#### WORK TO COMPLETE
Please copy each line of the listing below precisely, excluding the images.

#### DATASET SECTION

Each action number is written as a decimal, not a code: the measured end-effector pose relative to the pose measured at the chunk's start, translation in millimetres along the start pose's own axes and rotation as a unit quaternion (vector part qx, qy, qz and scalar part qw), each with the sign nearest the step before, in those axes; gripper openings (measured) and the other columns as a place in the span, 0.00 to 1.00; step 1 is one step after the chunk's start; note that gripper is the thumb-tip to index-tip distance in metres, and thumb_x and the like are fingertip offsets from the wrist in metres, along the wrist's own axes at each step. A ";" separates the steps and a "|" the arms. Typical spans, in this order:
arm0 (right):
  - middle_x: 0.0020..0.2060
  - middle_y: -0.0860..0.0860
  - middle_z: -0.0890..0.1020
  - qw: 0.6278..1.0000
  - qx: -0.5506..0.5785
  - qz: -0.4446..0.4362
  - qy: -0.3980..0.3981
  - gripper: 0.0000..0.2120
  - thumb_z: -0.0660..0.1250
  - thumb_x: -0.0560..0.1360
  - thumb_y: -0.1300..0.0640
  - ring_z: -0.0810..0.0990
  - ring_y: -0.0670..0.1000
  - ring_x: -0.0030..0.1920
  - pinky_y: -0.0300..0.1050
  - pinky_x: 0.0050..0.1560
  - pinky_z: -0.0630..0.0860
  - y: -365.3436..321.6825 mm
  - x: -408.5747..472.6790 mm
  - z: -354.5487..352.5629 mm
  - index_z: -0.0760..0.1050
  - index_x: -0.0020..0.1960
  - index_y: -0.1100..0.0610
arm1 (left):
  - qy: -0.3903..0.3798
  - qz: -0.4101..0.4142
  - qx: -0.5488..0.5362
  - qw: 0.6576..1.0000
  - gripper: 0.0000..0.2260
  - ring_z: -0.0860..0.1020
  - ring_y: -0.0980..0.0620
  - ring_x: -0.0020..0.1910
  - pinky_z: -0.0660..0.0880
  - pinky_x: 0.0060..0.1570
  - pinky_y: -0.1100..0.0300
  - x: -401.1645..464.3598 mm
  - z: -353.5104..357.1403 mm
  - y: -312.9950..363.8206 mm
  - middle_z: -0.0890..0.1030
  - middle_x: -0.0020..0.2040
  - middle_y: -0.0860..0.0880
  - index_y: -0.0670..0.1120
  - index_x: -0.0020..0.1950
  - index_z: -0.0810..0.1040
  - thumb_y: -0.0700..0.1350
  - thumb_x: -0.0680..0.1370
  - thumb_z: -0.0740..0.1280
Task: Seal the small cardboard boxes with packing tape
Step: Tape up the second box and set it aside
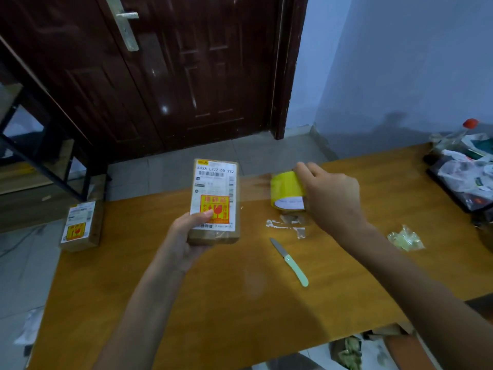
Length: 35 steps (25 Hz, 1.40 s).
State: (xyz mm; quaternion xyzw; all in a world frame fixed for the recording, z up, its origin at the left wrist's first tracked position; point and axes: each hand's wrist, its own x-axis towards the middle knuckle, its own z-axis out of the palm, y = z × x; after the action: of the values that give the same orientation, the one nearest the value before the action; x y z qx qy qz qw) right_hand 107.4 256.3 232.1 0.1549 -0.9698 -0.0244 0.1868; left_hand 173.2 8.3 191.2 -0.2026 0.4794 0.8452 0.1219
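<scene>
Nearest to me, both forearms reach out over the desk [186, 303], and I read the step from what each one carries. Left hand [186, 233] grips the near end of a small cardboard box [214, 201] and holds it up off the desk, label side toward me, thumb curled onto the red sticker. Right hand [330, 193] has its fingers curled over the yellow tape roll [286, 192], which sits just right of the box. A clear strip seems to stretch from roll to box, though it is too faint for me to be sure it is stuck down.

I judge I am mid-wrap on this box — tape being drawn across it. Next I would need to keep the strip taut, press it flat against the cardboard, then cut it; the knife [290, 263] with the pale green handle lies on the desk, near and to the right, untouched.

A second box [80, 225] rests at the desk's far-left edge — whether it is sealed I cannot tell.
</scene>
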 end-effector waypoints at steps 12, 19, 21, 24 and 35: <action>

#### TASK RESULT
Each action number is written as a decimal, not a code: the measured end-effector pose relative to the pose measured at the chunk's start, translation in millimetres along the start pose's own axes and rotation as a unit quaternion (vector part qx, qy, qz and scalar part qw), each with the sign nearest the step before, in those axes; gripper openings (measured) and the other columns as a place in the span, 0.00 to 1.00; step 1 is one step after the chunk's start; note that gripper is the thumb-tip to index-tip distance in metres, and thumb_x and the like are fingertip offsets from the wrist in metres, along the wrist's own axes at each step. A ";" separates the steps and a "|" the arms. Typical spans, in this order:
arm0 (right):
  - middle_x: 0.0020..0.2060
  - middle_y: -0.0860..0.0860
  - middle_z: -0.0890..0.1020
  - qw: 0.6278..1.0000
  - qx: -0.5506..0.5785
  - qz: -0.4446..0.4362
  - qy: -0.3980..0.3981
  - gripper: 0.0000..0.2120
  - thumb_z: -0.0660..0.1250
  - thumb_x: -0.0560..0.1360
  - thumb_y: -0.1300..0.0640
  - ring_z: -0.0810..0.0990
  - ring_y: -0.0670..0.1000
  - ring_x: -0.0030..0.1920
  - pinky_y: -0.0300..0.1050
  - pinky_x: 0.0050..0.1560
  - pinky_z: -0.0630..0.0860
  - y: -365.3436..321.6825 mm
  - x: -408.5747..472.6790 mm
  - z: -354.5487..352.5629 mm
  - index_z: -0.0760..0.1050
  - index_x: -0.0020..0.1960
  - index_y: -0.1100..0.0610
arm1 (left):
  - qy: -0.3903..0.3798
  - qz: -0.4101..0.4142
  - qx: -0.5488..0.5362
  - qw: 0.6576..1.0000
  - gripper: 0.0000..0.2260
  - ring_z: -0.0860..0.1020
  - ring_y: -0.0980..0.0620
  - ring_x: -0.0020..0.1910
  - pinky_z: -0.0660..0.0880
  - pinky_x: 0.0060..0.1570
  - pinky_y: -0.1100..0.0300
  - x: -401.1645..464.3598 mm
  - z: -353.5104..357.1403 mm
  - y: -312.9950..363.8206 mm
  - middle_z: -0.0890..0.1030
  - middle_x: -0.0020..0.2040
  - middle_y: -0.0860..0.0880
  - index_y: -0.0670..0.1120
  - index_x: -0.0020..0.1950
  - index_z: -0.0810..0.1040
  - thumb_y: -0.0700..0.1350
  - thumb_x: -0.0680..0.1370
  - thumb_z: -0.0740..0.1280
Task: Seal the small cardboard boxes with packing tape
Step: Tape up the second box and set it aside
Length: 35 steps (25 Hz, 1.40 s).
State: (xyz mm; quaternion xyzw; all in a world frame fixed for the recording, z up, its origin at the left wrist's first tracked position; point and axes: each hand's wrist, its own x-axis towards the middle knuckle, its own z-axis out of the palm, y = z × x; after the action: of the values that give the same orientation, the one nearest the value before the action; x y z qx qy qz qw) right_hand 107.4 256.3 232.1 0.1549 -0.9698 -0.0244 0.1868; left_hand 173.2 8.3 191.2 -0.2026 0.4794 0.8452 0.1219
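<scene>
Nearest to me, both forearms reach out over the desk [186, 303], and I read the step from what each one carries. Left hand [186, 233] grips the near end of a small cardboard box [214, 201] and holds it up off the desk, label side toward me, thumb curled onto the red sticker. Right hand [330, 193] has its fingers curled over the yellow tape roll [286, 192], which sits just right of the box. A clear strip seems to stretch from roll to box, though it is too faint for me to be sure it is stuck down.

I judge I am mid-wrap on this box — tape being drawn across it. Next I would need to keep the strip taut, press it flat against the cardboard, then cut it; the knife [290, 263] with the pale green handle lies on the desk, near and to the right, untouched.

A second box [80, 225] rests at the desk's far-left edge — whether it is sealed I cannot tell.
</scene>
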 end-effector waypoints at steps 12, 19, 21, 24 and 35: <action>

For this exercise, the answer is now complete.